2014-08-15 Thread Toke Eskildsen
Erick Erickson [erickerick...@gmail.com] wrote:
 I guess that my main issue is that from everything I've seen so far,
 this project is doomed. You simply cannot put 7B documents in a single
 shard, period. Lucene has a 2B hard limit.

I would have agreed with you fully an hour ago and actually planned to ask 
Wilbur to check if he had corrupted his indexes. However, his latest post 
suggests that the scenario is more about having a larger amount of more 
resonably sized shards in play than building gigantic shards.

 For instance, Wilburn is talking about only using 6G of memory. Even
 at 2B docs/shard, I'd be surprised to see it function at all. Don't
 try sorting on a timestamp for instance.

I haven't understood Wilburns setup completely, as it seems to me that he will 
quickly run out of memory for starting new shards. But if we are looking at 
shards of 30GB and 160M documents, 6GB sounds a lot better. 

Regards,
Toke Eskildsen


Re: Solr cloud performance degradation with billions of documents

2014-08-15 Thread Erick Erickson
Toke:

bq: I would have agreed with you fully an hour ago.

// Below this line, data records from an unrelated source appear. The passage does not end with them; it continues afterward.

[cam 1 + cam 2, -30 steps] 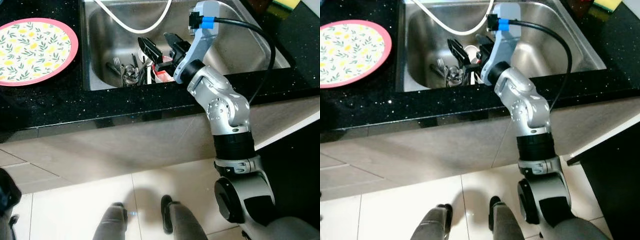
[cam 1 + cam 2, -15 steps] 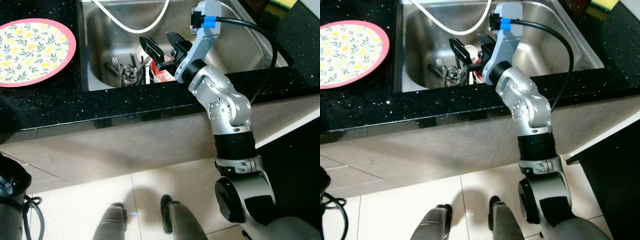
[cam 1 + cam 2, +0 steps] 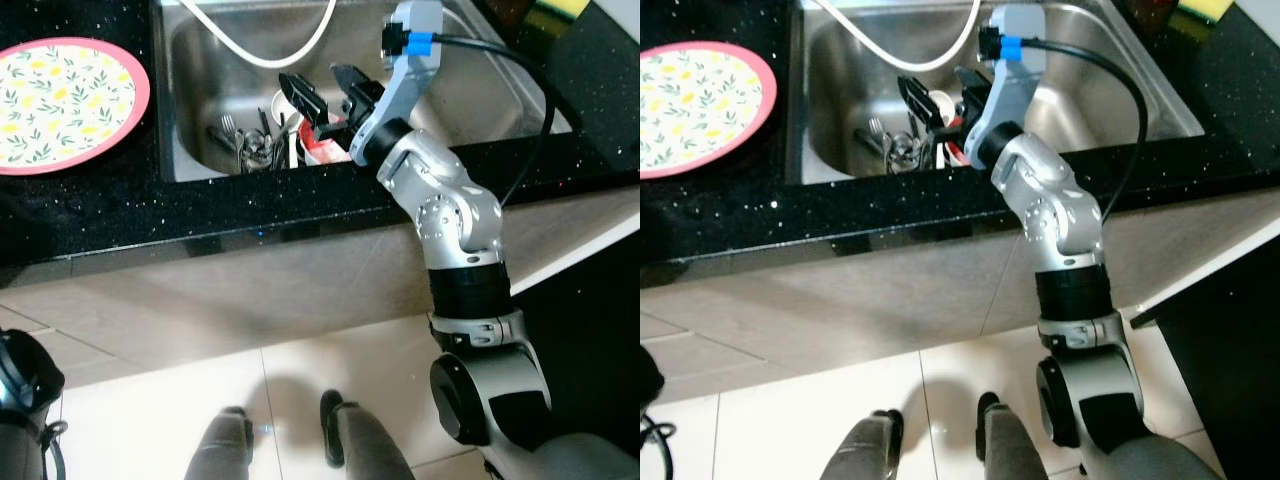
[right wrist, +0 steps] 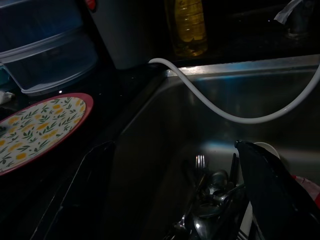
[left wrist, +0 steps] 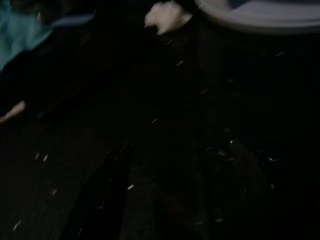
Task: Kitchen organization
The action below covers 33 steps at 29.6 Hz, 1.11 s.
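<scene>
A black speckled countertop (image 3: 120,215) runs across the upper part of the head view, and a stainless steel sink (image 3: 210,80) is sunk into it at 12 o'clock. On the counter at 10 o'clock from the sink lies a round plate (image 3: 60,105) with a pink rim and a yellow flower pattern, well apart from the basin. A white hose (image 3: 265,48) loops down into the sink from its far edge. The right gripper (image 3: 325,92) hangs over the near part of the basin with its two black fingers spread apart and nothing between them, just above a pile of cutlery (image 4: 210,200) and a white cup (image 3: 285,105) with something red beside it. In the right wrist view a bottle of yellow liquid (image 4: 189,25) stands behind the sink. The left gripper (image 5: 175,190) appears in a very dark wrist view, its fingers parted over a dark surface
</scene>
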### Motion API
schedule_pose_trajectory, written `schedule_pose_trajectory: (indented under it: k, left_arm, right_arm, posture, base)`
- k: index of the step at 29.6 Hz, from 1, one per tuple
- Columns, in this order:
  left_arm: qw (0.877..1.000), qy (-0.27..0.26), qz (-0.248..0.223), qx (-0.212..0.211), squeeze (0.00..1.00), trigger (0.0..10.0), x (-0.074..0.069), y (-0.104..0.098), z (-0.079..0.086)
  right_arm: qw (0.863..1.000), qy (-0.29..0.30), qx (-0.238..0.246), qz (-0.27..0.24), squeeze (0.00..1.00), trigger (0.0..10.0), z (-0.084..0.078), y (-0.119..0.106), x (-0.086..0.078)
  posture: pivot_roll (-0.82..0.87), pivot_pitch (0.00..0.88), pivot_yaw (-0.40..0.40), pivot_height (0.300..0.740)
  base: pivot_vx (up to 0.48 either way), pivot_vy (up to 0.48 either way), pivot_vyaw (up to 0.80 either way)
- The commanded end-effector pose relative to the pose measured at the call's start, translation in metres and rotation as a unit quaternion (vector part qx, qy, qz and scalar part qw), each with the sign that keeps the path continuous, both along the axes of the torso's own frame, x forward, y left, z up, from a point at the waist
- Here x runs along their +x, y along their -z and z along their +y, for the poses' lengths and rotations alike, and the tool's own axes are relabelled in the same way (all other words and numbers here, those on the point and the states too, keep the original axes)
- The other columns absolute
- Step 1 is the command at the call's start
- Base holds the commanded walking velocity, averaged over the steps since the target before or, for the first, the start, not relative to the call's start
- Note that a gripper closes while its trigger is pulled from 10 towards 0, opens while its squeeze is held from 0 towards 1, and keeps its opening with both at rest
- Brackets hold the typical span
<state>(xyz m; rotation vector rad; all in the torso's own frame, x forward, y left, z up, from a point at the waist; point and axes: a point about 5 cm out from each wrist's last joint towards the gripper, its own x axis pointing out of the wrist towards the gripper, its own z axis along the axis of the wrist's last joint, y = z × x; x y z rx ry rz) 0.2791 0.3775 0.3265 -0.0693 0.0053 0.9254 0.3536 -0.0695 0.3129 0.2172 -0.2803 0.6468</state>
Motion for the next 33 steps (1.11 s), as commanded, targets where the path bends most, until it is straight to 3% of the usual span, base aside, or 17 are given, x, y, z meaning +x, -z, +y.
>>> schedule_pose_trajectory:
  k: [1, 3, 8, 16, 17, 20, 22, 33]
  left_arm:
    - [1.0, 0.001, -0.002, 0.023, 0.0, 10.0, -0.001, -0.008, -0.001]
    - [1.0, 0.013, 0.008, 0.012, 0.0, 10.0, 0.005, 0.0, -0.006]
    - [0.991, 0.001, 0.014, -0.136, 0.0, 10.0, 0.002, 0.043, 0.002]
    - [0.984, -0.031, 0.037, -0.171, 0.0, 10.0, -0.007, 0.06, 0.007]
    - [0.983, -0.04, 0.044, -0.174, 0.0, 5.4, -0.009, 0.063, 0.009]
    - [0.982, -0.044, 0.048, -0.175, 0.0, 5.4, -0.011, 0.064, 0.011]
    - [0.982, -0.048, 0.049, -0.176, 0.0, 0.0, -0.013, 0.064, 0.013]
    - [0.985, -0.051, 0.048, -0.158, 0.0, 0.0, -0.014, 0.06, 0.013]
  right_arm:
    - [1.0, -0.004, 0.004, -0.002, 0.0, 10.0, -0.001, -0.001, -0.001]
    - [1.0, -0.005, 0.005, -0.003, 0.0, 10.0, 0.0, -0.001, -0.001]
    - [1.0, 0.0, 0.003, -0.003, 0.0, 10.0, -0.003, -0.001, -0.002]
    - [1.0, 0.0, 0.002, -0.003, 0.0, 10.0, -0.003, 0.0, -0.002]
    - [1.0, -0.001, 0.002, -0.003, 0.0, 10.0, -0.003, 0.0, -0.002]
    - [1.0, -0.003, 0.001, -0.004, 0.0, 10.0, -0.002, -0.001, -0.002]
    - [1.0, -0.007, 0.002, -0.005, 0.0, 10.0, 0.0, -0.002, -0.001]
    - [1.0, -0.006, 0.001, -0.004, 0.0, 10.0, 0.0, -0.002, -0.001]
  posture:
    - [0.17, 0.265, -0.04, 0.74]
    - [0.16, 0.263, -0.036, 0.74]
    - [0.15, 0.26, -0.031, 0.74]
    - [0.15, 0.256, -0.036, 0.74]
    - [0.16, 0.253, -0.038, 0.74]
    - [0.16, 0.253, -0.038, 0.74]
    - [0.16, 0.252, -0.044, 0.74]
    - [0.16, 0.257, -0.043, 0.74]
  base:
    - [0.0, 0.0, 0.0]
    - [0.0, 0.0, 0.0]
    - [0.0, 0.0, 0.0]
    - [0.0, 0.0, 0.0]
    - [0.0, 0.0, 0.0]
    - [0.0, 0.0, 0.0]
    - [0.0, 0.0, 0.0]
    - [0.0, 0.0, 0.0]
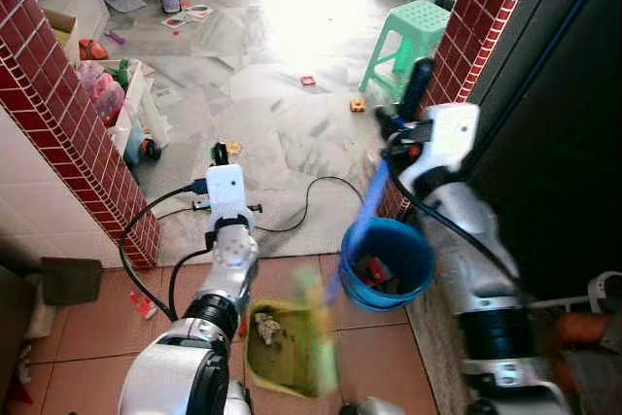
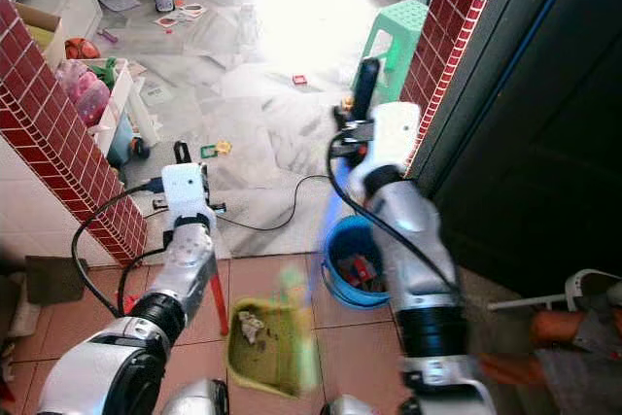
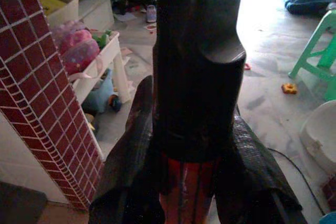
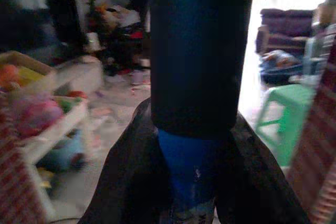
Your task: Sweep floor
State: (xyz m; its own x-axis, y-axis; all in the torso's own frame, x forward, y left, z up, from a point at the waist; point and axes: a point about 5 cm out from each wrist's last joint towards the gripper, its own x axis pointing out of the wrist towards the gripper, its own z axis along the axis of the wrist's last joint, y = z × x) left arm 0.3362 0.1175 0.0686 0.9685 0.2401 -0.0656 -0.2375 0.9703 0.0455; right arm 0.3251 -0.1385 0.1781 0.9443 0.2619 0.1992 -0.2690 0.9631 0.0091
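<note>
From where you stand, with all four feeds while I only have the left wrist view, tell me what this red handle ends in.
Observer: The left gripper is shut on the red handle, which runs down to a green dustpan on the tiled floor.
Operator: Report what's in the pan.
Observer: A small clump of grey debris lies in it.
Operator: Now give me the other arm.
Observer: The right gripper is shut on a blue broom handle, beside a blue bucket.
</note>
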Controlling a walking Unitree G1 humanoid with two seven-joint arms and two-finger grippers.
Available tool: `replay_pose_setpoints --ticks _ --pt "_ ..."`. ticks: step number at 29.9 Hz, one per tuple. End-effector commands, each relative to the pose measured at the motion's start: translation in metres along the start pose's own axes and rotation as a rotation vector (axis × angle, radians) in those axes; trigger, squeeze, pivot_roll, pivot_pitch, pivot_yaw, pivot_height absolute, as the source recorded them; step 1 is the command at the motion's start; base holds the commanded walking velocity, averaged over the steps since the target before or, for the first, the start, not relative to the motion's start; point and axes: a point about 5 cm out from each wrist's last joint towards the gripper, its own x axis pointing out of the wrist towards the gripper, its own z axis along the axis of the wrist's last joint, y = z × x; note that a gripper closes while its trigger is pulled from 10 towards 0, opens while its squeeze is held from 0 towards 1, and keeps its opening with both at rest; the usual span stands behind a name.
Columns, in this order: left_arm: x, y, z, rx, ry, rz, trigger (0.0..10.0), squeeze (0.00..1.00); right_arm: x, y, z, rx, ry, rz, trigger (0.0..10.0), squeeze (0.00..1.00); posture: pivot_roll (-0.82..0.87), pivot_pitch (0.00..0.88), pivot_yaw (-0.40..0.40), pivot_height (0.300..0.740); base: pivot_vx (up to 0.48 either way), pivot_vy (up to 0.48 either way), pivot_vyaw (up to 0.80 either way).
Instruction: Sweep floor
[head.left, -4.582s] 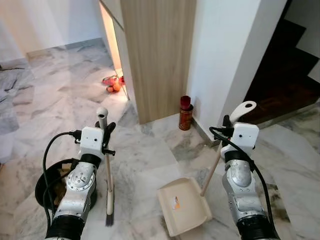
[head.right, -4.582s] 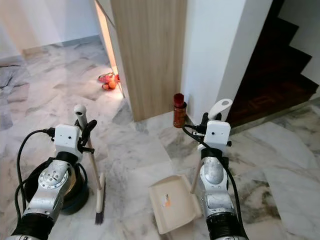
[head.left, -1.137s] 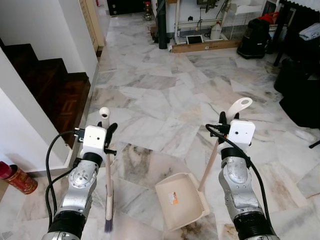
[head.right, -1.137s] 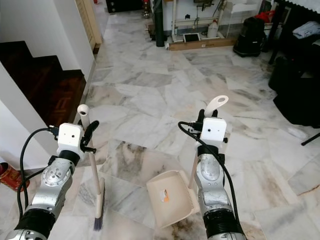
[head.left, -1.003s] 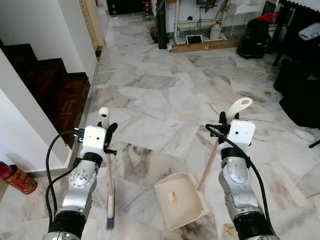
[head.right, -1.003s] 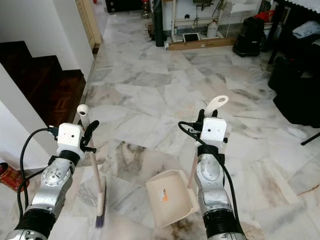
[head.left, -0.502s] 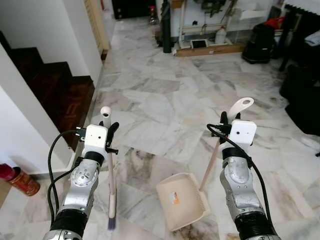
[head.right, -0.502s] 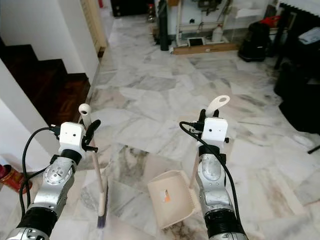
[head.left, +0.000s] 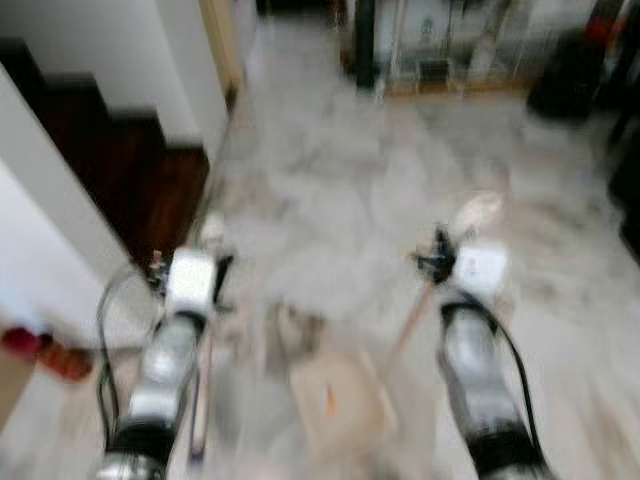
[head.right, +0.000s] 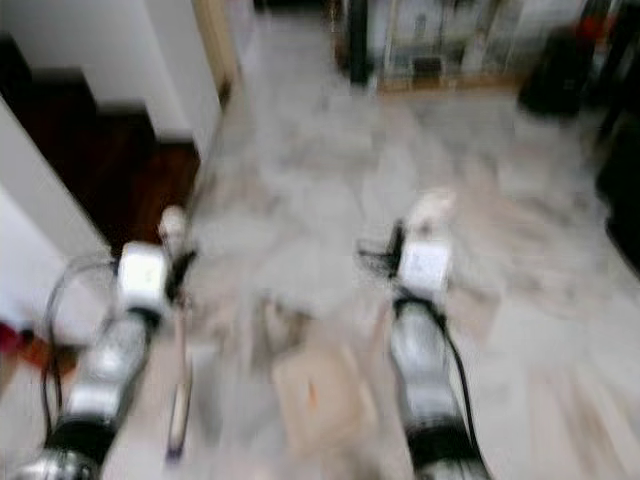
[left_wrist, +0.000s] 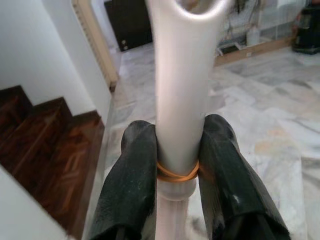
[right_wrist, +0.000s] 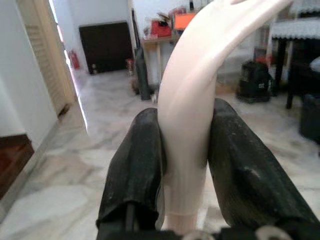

Well, I now disagree with myself too :) I don't mind
talking to myself. I don't even mind arguing with myself. I
really _do_ mind losing the arguments I have with
myself though.

Scott:

OK, that has a much better chance of working, I obviously
misunderstood. So you'll have 60 different collections and each
collection will have one shard on each machine.

When the time comes to roll some of the collections off the
end due to age, collection aliasing may be helpful. I still think
you're significantly undersized, but you know your problem
space better than I do.

I fear the problem will be this: you won't even be able to do
basic searches as the number of shards on a particular
machine increase. To test, fire off a simple search for each of
your 60 days. I expect it'll blow you out of the water. This
assumes that all your shards are hosted in the same JVM
on each of your 32 machines. But that's totally a guess.

Keep us posted!

On Fri, Aug 15, 2014 at 2:40 PM, Toke Eskildsen t...@statsbiblioteket.dk 
wrote:
 Erick Erickson [erickerick...@gmail.com] wrote:
 I guess that my main issue is that from everything I've seen so far,
 this project is doomed. You simply cannot put 7B documents in a single
 shard, period. Lucene has a 2B hard limit.

 I would have agreed with you fully an hour ago and actually planned to ask 
 Wilbur to check if he had corrupted his indexes. However, his latest post 
 suggests that the scenario is more about having a larger amount of more 
 resonably sized shards in play than building gigantic shards.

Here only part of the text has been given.